**Your goal**
Take the line that contains "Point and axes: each" in the data below and each line after it, through the last, and repeat them unchanged.

# # # # # # #

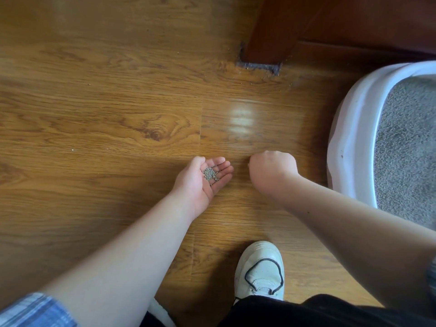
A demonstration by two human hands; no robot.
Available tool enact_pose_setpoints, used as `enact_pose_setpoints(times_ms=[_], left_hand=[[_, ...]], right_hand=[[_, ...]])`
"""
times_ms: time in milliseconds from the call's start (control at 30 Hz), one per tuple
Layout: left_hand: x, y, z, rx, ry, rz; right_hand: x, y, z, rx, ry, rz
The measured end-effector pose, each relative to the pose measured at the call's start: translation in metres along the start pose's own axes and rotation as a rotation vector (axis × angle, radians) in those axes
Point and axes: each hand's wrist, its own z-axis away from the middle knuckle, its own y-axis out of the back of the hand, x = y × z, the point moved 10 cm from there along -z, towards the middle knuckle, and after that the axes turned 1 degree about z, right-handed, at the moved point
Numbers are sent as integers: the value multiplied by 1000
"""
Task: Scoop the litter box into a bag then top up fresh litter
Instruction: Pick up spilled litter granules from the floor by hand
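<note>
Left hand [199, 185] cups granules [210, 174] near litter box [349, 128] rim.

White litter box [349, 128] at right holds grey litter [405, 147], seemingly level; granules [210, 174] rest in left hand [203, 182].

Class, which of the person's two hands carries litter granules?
The left hand, palm up, with grey litter granules lying in it; the right hand is knuckles-up, its palm hidden.

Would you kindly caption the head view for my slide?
Left hand cups grey litter grains above the floor; right hand curled alongside, litter box at right.
</note>
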Motion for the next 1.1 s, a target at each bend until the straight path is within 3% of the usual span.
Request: enact_pose_setpoints(times_ms=[300,600,767,967,1100], left_hand=[[-7,5,-5,45,-9,-47],[-18,-2,2,54,-13,-78],[-42,-13,7,-2,95,-83],[-38,-6,5,23,35,-33],[-31,-5,5,31,5,-39]], right_hand=[[16,-8,-3,72,-75,-245],[12,7,30,357,58,-486],[-27,-7,54,202,174,-497],[18,-20,58,459,157,-816],[37,-31,37,492,94,-777]])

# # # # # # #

**Answer to the exercise**
Point and axes: each hand's wrist, its own z-axis away from the middle knuckle, its own y-axis out of the back of the hand, x = y × z, the point moved 10 cm from there along -z, towards the middle knuckle, and after that the axes turned 1 degree about z, right-handed, at the moved point
Numbers are sent as integers: the value multiplied by 1000
"""
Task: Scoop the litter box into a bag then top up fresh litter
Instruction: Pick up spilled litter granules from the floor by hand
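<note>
Left hand [199, 185] cups granules [210, 174] near litter box [349, 128] rim.

White litter box [349, 128] at right holds grey litter [405, 147], seemingly level; granules [210, 174] rest in left hand [203, 182].

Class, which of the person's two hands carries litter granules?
The left hand, palm up, with grey litter granules lying in it; the right hand is knuckles-up, its palm hidden.

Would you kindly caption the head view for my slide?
Left hand cups grey litter grains above the floor; right hand curled alongside, litter box at right.
</note>
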Motion for the next 1.1 s, a target at each bend until the straight path is within 3% of the usual span.
Request: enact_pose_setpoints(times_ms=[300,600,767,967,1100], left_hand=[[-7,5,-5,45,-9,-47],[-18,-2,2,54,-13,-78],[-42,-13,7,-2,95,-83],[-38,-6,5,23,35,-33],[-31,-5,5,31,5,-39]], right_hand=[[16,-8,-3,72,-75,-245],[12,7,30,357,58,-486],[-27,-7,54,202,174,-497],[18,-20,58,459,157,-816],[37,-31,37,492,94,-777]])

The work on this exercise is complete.